L’Italia è Immobile. Azzurri lenti e spenti. L’Israele fa soffrire. Poi il laziale ci sveglia

La Gazzetta dello Sport (F.Licari) – Non è l’apocalisse ma neanche quello che serviva. Una «ripresina» di quelle annunciate dai governi in difficoltà, speriamo non seguita da un autunno caldo. L’Italia è ancora sotto shock per il Bernabeu: ha paura di un altro scivolone, non ha ben capito come recitare quest’enigmatico 4-2-4, quindi si fa piccola anche contro il piccolissimo Israele. Vince però, e almeno la missione playoff è compiuta: basta un punto per tagliar fuori definitivamente l’Albania, vedi che soddisfazione. Ma il resto non è esattamente quello che ci voleva per scacciare qualche incubo: non c’è il dominio, l’esaltarsi di una grande contro rivali modesti. Mentre la Spagna ne rifila impietosa altri 8 al Liechtenstein, noi soltanto uno, del solito Immobile confusionario ma risolutivo: merito da condividere con l’asse Zappacosta-Candreva che esprime l’unico dato tecnico significativo per Ventura. Quando il terzino del Chelsea entra nella ripresa, al posto di Conti infortunato, trasforma la fascia destra in un bel serbatoio di profondità e pericoli. Male invece, ancora, i più attesi Verratti e Insigne.
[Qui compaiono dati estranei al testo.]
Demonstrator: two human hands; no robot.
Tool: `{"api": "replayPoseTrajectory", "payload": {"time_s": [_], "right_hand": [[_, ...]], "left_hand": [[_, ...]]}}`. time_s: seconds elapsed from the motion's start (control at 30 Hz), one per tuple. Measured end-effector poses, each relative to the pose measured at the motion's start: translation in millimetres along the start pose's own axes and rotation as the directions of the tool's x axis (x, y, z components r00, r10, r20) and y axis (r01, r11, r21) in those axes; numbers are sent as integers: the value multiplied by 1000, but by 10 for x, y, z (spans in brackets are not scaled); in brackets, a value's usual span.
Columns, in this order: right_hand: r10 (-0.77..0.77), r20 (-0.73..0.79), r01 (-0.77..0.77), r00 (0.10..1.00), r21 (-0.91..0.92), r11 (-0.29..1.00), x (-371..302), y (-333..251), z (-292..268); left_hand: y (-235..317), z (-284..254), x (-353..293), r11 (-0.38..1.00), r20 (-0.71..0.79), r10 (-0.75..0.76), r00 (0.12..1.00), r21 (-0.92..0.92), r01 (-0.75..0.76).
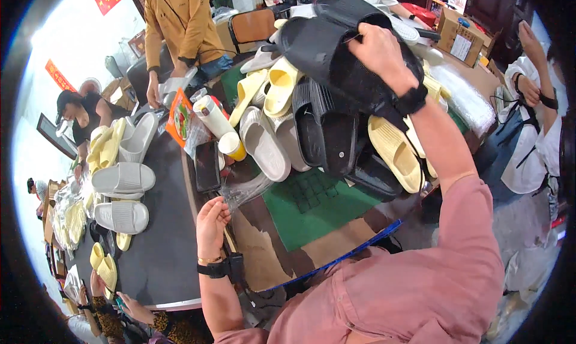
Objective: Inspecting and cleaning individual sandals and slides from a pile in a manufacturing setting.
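Observation:
My right hand (379, 48) is raised over the table and grips a pair of black slide sandals (336, 50) held together above a heap of sandals. My left hand (211, 224) is low near the table's front and pinches the end of a clear plastic bag (245, 191) that lies on the table. Under the black pair lies a pile of slides: yellow slides (393, 152), grey slides (264, 143) and more black slides (324, 131). A green mat (312, 209) covers the table in front of the pile.
A black phone (207, 164), a white bottle (211, 117), a yellow cup (231, 146) and an orange snack packet (180, 119) lie left of the pile. Grey slides (123, 179) sit on the dark table at left. Other people work around the table; clear bags (465, 95) lie at right.

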State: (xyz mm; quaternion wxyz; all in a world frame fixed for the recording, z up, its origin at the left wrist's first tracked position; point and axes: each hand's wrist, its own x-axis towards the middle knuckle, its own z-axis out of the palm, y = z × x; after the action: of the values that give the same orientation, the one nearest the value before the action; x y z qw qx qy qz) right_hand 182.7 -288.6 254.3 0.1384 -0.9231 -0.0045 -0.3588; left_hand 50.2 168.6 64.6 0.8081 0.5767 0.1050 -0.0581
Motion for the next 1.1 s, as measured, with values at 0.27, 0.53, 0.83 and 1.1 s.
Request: {"api": "replayPoseTrajectory", "payload": {"time_s": [0.27, 0.53, 0.83, 1.1], "right_hand": [[237, 163, -224, 958, -99, 970, 119, 800, 304], [118, -71, -102, 990, 197, 975, -244, 590, 147], [-347, 385, 26, 855, 637, 770, -1982, -546, 68], [-360, 764, -275, 536, 561, 781, -2975, -546, 762]], "left_hand": [[-30, 19, 9, 999, 20, -22, 1000, 37, 21], [-65, 112, -31, 999, 33, 5, 999, 41, -7], [201, -104, -58, 907, 49, -76, 996, -412, 89], [993, -1437, 67, 845, -571, 11, 821, -433, -313]]}}
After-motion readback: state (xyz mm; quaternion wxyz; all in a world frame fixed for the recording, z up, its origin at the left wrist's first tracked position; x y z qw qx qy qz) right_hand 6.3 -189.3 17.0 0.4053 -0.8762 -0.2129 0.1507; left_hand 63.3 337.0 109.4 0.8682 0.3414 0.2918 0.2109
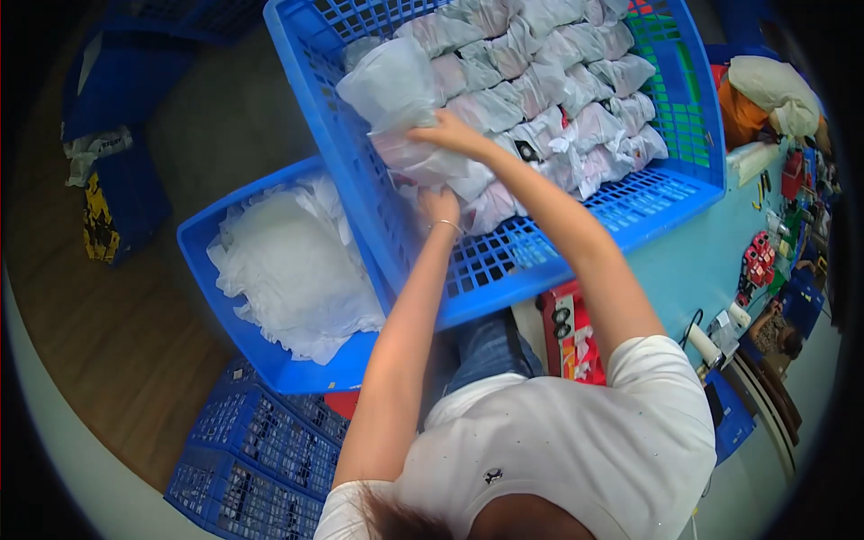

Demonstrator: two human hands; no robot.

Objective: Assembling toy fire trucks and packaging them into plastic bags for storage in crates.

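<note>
Inside a tilted blue plastic basket (pixel 317 99), several rows of bundles in thin white wrapping (pixel 540 81) lie packed together, with pink or red showing faintly through. Both my hands are at one wrapped bundle (pixel 409 162) by the basket's left wall. My left hand (pixel 439 205) grips its near end, the fingertips hidden behind the wrapping. From above and the right, my right hand (pixel 454 137) closes on its far end, fingers pointing left. Another white-wrapped bundle (pixel 391 81) sits higher than the rest, just beyond my right hand.
A blue bin (pixel 202 229) of loose white wrapping sheets (pixel 283 261) stands to the left. Below it are stacked blue crates (pixel 261 441). On the right, a light-green table (pixel 666 261) holds red parts and tools. A red wheeled toy vehicle (pixel 560 324) is under the basket's near edge.
</note>
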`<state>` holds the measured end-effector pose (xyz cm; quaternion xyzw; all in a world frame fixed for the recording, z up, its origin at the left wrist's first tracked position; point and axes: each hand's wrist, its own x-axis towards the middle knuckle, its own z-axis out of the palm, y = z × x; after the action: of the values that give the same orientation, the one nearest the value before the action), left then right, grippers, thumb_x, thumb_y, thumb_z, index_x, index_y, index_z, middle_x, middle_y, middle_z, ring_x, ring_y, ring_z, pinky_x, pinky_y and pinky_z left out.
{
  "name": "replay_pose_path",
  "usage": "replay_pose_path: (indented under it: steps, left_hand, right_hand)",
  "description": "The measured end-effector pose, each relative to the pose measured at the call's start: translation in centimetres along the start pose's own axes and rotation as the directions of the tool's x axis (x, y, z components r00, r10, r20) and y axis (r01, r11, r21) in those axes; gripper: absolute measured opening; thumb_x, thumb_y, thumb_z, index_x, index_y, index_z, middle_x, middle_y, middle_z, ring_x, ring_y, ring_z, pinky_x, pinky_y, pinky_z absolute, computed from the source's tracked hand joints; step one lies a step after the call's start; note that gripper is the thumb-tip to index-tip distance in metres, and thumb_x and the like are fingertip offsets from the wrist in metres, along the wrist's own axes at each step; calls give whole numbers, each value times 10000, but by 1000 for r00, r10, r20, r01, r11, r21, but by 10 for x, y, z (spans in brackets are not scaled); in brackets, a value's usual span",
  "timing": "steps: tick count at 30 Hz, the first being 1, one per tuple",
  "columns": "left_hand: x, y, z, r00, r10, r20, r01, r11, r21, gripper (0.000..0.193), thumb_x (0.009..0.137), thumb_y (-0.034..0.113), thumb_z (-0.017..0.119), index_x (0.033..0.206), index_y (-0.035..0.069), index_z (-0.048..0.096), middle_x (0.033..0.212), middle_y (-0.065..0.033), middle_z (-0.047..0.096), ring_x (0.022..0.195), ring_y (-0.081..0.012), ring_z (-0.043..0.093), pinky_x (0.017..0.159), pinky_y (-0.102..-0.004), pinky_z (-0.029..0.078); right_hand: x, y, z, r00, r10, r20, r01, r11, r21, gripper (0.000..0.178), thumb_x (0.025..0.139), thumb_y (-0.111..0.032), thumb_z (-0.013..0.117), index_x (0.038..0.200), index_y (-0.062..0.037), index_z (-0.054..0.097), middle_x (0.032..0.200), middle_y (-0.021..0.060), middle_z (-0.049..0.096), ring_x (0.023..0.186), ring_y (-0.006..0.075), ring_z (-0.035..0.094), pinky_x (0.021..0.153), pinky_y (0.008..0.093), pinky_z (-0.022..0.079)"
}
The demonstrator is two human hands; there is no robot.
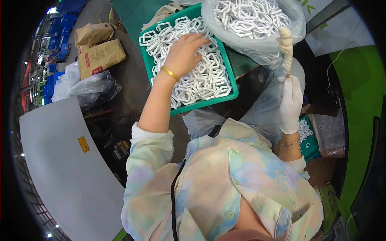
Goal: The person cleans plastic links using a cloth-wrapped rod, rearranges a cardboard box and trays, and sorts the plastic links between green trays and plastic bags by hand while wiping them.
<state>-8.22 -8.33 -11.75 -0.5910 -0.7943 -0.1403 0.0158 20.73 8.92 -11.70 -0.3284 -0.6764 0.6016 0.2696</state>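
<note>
A green tray (205, 105) full of white plastic links (209, 82) lies in front of me, tilted a little. My bare left hand (184, 54), a gold band at its wrist, rests over the links with its fingers stretched out and apart; the undersides of the fingers are hidden. On the right, my right hand (291, 104) wears a white glove and is closed around the lower end of a stick wrapped in lumpy cream material (286, 46), held upright. Just beyond that stick, a clear plastic bag (298, 30) holds more white links (251, 20).
Tray and bag are at a dark green table (128, 18). Low on the right is a second green tray (310, 152) with links, beside a plastic-lined box (329, 134). Brown paper sacks (100, 58) lie at the far left. A grey panel (64, 148) stands near my left elbow.
</note>
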Motion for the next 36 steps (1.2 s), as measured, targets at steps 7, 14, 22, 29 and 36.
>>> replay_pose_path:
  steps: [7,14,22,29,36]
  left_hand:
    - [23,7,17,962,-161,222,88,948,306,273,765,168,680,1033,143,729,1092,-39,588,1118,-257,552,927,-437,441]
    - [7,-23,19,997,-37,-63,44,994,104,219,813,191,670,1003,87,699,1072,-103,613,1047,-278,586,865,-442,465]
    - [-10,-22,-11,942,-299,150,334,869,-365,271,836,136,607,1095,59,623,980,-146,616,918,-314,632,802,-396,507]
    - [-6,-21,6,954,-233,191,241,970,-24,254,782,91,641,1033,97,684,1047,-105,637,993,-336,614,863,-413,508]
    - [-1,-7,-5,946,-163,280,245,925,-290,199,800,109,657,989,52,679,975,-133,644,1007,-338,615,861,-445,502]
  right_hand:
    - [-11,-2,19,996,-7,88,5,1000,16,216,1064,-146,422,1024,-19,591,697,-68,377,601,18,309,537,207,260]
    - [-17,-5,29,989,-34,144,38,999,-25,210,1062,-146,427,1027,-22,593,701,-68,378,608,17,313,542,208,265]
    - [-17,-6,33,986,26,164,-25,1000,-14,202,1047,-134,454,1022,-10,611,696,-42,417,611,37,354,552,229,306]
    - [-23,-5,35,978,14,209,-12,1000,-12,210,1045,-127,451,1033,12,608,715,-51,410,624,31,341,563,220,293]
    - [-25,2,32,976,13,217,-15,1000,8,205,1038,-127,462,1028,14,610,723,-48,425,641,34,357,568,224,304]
4-2-4 NON COSÌ – Poteva finire più di 1-0, ma il giudizio non sarebbe cambiato di tanto: il fortino israeliano regge anche perché gli azzurri, nei pressi dell’area, sono imprecisi e frenetici. Parliamo del secondo tempo, perché il primo è addirittura peggio che in Spagna: lì almeno c’erano avversari di un altro pianeta. Israele si piazza invece con un 4-1-4-1 elementare, che sconosce il pressing e lascia libertà d’impostazione, quasi confidando nei problemi di gioco azzurri. All’andata Verratti aveva preso in mano l’Italia, qui non avrebbe dovuto rassegnarsi all’appoggio laterale. Ma è tutto il sistema che non va. Il 4-2-4 lascia intravedere qualche distanza più corta soltanto per gentile concessione di Israele che, visti i nostri impacci, tenta anche il colpo grosso. Decisivo è Conti con un salvataggio sottorete, ma per il resto il milanista è sempre tagliato fuori dalla manovra, trascinando con sé nel limbo anche Candreva. Non parliamo dei quattro d’attacco: Insigne non è quello di Sarri, Immobile-Belotti sono incomprensibilmente vicini e non si muovono senza palla.

ZAPPACOSTA-CANDREVA! – Per rimediare a un sistema che non può avere sbocchi, non quando tutti si schiacciano sulla linea d’attacco senza fare movimento né dare profondità, ci vuole anche l’aiuto del caso. Il cambio obbligato trasforma, letteralmente, l’Italia: perché Zappacosta a destra interpreta il 4-2-4 come si deve, accompagnando Candreva e proponendosi per scambi e sovrapposizioni che fanno venire il mal di testa a Rafaelov e Davidadze. Non s’è ancora allenato con il Chelsea ma ha giocato con mentalità offensiva, sfacciata: a ottobre la Premier potrebbe restituirci un esterno fondamentale, anche se non sarà lui a ribaltare la situazione. Servirà altro, tipo ammettere che Insigne non può giocare così largo e ha soltanto la dimensione del 4-3-3 (o 3-4-3). Tipo capire se Verratti è recuperabile psicologicamente, anche se il «giallo» di ieri gli negherà la Macedonia. Servirebbero soprattutto più mezzali per ampliare le soluzioni tattiche: così il 4-2-4 non è buono neanche contro le piccole.

FASCE PERICOLOSE – Zappacosta, Candreva e Immobile risolvono. Belotti sbaglia e resta a secco. Insigne non vede la porta. Nel finale Buffon ci salva da un terribile 1-1. Contro Macedonia e Albania, a ottobre, dovremo lavorare anche in prospettiva playoff: oggi, da teste di serie naturalmente, troveremmo al sorteggio una tra Islanda, Svezia, Bosnia e Montenegro, tutte medie, ma tutte superiori a Israele. E poi, in caso, il Mondiale: alla fine di questo turno saremo tra la 14esima e la 16esima posizione del ranking Fifa, ben lontani dalla prima fascia. Due partite per cambiare il ranking (i playoff non contano), quattro per andare in Russia, e i prossimi mesi per ripensare l’Italia. Prima che sia tardi.